*WHAT YOU WILL DO*
Repeat each line of the data exactly as written.

· · · ·

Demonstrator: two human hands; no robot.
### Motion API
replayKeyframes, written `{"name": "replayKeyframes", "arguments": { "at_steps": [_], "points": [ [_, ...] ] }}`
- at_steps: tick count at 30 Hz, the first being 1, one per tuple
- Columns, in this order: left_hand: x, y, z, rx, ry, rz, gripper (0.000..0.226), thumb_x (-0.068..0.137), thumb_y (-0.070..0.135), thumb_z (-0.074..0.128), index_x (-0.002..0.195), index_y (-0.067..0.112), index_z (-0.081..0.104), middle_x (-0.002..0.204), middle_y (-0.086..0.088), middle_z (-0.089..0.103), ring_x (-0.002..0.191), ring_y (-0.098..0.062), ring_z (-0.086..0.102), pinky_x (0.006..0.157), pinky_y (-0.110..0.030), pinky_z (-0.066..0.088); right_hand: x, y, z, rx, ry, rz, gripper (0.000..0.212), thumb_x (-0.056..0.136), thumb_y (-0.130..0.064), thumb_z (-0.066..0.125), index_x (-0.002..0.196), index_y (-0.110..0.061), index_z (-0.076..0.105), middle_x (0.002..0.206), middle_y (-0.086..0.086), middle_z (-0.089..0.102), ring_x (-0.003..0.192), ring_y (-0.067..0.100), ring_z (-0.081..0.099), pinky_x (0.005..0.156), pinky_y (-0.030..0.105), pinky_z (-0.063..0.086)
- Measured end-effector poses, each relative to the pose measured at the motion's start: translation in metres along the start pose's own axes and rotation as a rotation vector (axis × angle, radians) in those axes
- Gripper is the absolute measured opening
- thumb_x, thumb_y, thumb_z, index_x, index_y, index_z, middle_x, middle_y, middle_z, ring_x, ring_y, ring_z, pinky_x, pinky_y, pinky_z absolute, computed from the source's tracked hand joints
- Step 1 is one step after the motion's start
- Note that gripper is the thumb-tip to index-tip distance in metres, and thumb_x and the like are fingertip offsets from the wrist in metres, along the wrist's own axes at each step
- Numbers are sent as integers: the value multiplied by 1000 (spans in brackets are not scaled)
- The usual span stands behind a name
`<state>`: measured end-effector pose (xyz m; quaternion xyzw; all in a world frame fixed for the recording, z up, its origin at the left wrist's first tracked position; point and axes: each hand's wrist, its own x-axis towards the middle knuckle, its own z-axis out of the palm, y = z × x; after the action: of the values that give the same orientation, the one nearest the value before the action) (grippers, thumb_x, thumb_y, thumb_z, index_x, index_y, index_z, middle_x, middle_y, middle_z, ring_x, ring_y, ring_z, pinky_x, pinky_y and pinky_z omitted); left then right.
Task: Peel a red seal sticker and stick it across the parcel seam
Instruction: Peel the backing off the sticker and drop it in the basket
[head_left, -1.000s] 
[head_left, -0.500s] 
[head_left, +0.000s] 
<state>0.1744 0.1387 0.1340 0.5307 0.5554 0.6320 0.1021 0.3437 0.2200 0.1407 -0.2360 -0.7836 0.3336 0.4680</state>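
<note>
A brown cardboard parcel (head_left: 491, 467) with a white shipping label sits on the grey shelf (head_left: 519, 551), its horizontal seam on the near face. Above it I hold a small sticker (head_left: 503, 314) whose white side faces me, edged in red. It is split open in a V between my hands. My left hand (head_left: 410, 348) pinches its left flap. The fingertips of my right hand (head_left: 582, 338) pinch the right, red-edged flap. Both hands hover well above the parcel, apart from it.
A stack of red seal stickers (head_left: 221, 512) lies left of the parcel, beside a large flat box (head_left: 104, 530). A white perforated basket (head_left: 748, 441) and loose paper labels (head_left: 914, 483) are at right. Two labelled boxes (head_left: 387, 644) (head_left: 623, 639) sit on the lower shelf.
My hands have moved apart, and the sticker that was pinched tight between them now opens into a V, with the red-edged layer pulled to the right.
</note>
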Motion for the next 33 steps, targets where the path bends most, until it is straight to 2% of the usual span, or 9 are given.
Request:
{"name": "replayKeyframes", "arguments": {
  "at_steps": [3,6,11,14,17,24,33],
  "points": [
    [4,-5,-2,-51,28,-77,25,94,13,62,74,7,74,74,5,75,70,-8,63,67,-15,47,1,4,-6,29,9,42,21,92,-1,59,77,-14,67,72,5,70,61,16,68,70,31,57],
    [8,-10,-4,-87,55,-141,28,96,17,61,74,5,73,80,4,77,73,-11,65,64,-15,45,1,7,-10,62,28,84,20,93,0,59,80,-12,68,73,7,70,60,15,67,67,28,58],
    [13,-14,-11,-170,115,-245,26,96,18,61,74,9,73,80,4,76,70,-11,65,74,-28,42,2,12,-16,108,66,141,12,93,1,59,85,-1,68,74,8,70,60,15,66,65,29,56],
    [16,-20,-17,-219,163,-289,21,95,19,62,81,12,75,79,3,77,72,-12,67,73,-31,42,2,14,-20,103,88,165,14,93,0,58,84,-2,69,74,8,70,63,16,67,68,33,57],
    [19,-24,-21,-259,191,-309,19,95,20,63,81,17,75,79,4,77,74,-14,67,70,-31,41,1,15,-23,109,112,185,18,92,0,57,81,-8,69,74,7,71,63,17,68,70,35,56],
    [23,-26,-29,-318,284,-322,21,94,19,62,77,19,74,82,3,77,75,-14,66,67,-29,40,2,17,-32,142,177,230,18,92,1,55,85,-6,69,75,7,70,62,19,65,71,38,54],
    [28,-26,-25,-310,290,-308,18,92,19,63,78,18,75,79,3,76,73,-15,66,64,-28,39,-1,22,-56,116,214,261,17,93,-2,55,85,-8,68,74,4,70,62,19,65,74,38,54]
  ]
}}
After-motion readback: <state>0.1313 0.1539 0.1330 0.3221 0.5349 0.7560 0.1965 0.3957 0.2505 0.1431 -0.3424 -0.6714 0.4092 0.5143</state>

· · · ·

*EXERCISE SOLUTION*
Demonstrator: two human hands; no robot.
### Motion API
replayKeyframes, written `{"name": "replayKeyframes", "arguments": { "at_steps": [_], "points": [ [_, ...] ] }}`
- at_steps: tick count at 30 Hz, the first being 1, one per tuple
- Columns, in this order: left_hand: x, y, z, rx, ry, rz, gripper (0.000..0.226), thumb_x (-0.068..0.137), thumb_y (-0.070..0.135), thumb_z (-0.074..0.128), index_x (-0.002..0.195), index_y (-0.067..0.112), index_z (-0.081..0.104), middle_x (-0.002..0.204), middle_y (-0.086..0.088), middle_z (-0.089..0.103), ring_x (-0.002..0.191), ring_y (-0.098..0.062), ring_z (-0.086..0.102), pinky_x (0.006..0.157), pinky_y (-0.110..0.030), pinky_z (-0.066..0.088); right_hand: x, y, z, rx, ry, rz, gripper (0.000..0.212), thumb_x (-0.056..0.136), thumb_y (-0.130..0.064), thumb_z (-0.066..0.125), index_x (-0.002..0.196), index_y (-0.110..0.061), index_z (-0.076..0.105), middle_x (0.002..0.206), middle_y (-0.086..0.086), middle_z (-0.089..0.102), ring_x (-0.003..0.192), ring_y (-0.067..0.100), ring_z (-0.081..0.099), pinky_x (0.005..0.156), pinky_y (-0.030..0.105), pinky_z (-0.063..0.086)
- Measured end-effector poses, each relative to the pose measured at the motion's start: translation in metres along the start pose's own axes and rotation as a rotation vector (axis × angle, radians) in those axes
- Gripper is the absolute measured opening
- thumb_x, thumb_y, thumb_z, index_x, index_y, index_z, middle_x, middle_y, middle_z, ring_x, ring_y, ring_z, pinky_x, pinky_y, pinky_z absolute, computed from the source's tracked hand joints
- Step 1 is one step after the motion's start
- Note that gripper is the thumb-tip to index-tip distance in metres, and thumb_x and the like are fingertip offsets from the wrist in metres, along the wrist's own axes at each step
- Numbers are sent as integers: the value multiplied by 1000 (spans in brackets are not scaled)
- The usual span stands behind a name
`<state>`: measured end-effector pose (xyz m; quaternion xyzw; all in a world frame fixed for the recording, z up, its origin at the left wrist's first tracked position; point and axes: each hand's wrist, its own x-axis towards the middle knuckle, its own z-axis out of the palm, y = z × x; after the action: of the values that give the same orientation, the one nearest the value before the action) (grippers, thumb_x, thumb_y, thumb_z, index_x, index_y, index_z, middle_x, middle_y, middle_z, ring_x, ring_y, ring_z, pinky_x, pinky_y and pinky_z omitted); left then right.
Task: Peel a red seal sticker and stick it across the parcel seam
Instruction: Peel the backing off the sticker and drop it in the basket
[head_left, -1.000s] 
[head_left, -0.500s] 
[head_left, +0.000s] 
<state>0.1744 0.1387 0.1340 0.5307 0.5554 0.6320 0.1021 0.3437 0.2200 0.1407 -0.2360 -0.7836 0.3336 0.4680</state>
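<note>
A brown cardboard parcel (head_left: 491, 467) with a white shipping label sits on the grey shelf (head_left: 519, 551), its horizontal seam on the near face. Above it I hold a small sticker (head_left: 503, 314) whose white side faces me, edged in red. It is split open in a V between my hands. My left hand (head_left: 410, 348) pinches its left flap. The fingertips of my right hand (head_left: 582, 338) pinch the right, red-edged flap. Both hands hover well above the parcel, apart from it.
A stack of red seal stickers (head_left: 221, 512) lies left of the parcel, beside a large flat box (head_left: 104, 530). A white perforated basket (head_left: 748, 441) and loose paper labels (head_left: 914, 483) are at right. Two labelled boxes (head_left: 387, 644) (head_left: 623, 639) sit on the lower shelf.
My hands have moved apart, and the sticker that was pinched tight between them now opens into a V, with the red-edged layer pulled to the right.
</note>
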Motion for the next 33 steps, targets where the path bends most, until it is straight to 2% of the usual span, or 9 are given.
Request:
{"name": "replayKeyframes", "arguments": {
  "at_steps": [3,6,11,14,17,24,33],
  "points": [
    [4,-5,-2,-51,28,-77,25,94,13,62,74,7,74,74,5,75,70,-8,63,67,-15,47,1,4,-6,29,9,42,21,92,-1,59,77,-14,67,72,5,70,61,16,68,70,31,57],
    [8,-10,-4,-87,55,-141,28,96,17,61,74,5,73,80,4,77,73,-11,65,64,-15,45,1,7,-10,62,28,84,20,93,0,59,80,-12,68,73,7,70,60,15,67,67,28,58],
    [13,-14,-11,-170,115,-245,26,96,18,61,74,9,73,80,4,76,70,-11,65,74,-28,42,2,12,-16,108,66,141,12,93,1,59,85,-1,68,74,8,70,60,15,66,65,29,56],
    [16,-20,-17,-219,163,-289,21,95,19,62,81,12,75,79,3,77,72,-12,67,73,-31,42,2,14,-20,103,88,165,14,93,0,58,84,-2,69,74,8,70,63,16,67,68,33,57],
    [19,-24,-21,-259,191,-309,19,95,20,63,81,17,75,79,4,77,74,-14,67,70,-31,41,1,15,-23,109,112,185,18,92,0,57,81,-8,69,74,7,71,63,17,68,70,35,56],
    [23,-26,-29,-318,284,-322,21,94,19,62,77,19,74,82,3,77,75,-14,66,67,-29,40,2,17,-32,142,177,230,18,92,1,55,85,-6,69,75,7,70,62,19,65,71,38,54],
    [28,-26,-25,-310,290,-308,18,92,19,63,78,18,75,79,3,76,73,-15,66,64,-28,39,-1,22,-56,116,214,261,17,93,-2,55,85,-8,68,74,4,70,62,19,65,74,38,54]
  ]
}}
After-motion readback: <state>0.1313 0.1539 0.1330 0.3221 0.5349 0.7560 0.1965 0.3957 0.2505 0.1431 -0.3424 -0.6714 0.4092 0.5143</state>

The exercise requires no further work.